Joseph Campbell l’a déjà remarqué : on commence par décrire le monde ordinaire (The Ordinary World) avant que ne se produise le Call to Adventure (ou dit autrement l’incident déclencheur).
Mais ce monde ordinaire risque d’être ennuyeux si on n’y prend garde. Si lectrice & lecteur identifient leur propre ennui à celui du héros ou de l’héroïne, il est probable qu’ils ne seront pas curieux de la suite. Un monde ordinaire pour le héros ou l’héroïne d’un récit, cela signifie aussi une situation conflictuelle. Dit autrement, ce personnage veut quelque chose et il le veut vraiment. Cette volonté apparemment incoercible est peut-être une erreur, une illusion ; ce qui compte néanmoins, c’est qu’elle existe.

Cette intentionnalité serait donc l’appât pour ferrer le lecteur et la lectrice. Elle est importante pour le personnage et elle le définit. Ce n’est pas un phénomène biologique en cela que bien qu’il y ait une finalité recherchée, dans un cycle naturel, il n’y a pas de visée arbitraire. Ce n’est pas non plus un phénomène psychique comme pourrait l’être le rêve.

Cette volonté déterminante a toutes les apparences d’une conscience individuelle. En fait, bien que le personnage n’en soit pas vraiment conscient, sa détermination à vouloir quelque chose lui est imposée du dehors. C’est en réaction au monde, à son environnement, qu’il se lance dans un projet.

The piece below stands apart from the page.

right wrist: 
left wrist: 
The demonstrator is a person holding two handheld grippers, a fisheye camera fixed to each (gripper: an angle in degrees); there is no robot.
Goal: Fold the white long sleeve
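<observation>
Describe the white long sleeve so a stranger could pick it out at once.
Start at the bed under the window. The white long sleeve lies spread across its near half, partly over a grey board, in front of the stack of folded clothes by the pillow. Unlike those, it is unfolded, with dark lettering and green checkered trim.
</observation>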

Ce que nous avons dans ces dix à quinze premières pages, c’est un fait social. L’objectif que se fixe le personnage est au vu et su de tout un chacun, autres personnages et lecteur/spectateur compris. Ma démonstration me permet donc de relier une intentionnalité à un fait social comme appât pour retenir lectrice et lecteur dans mon récit.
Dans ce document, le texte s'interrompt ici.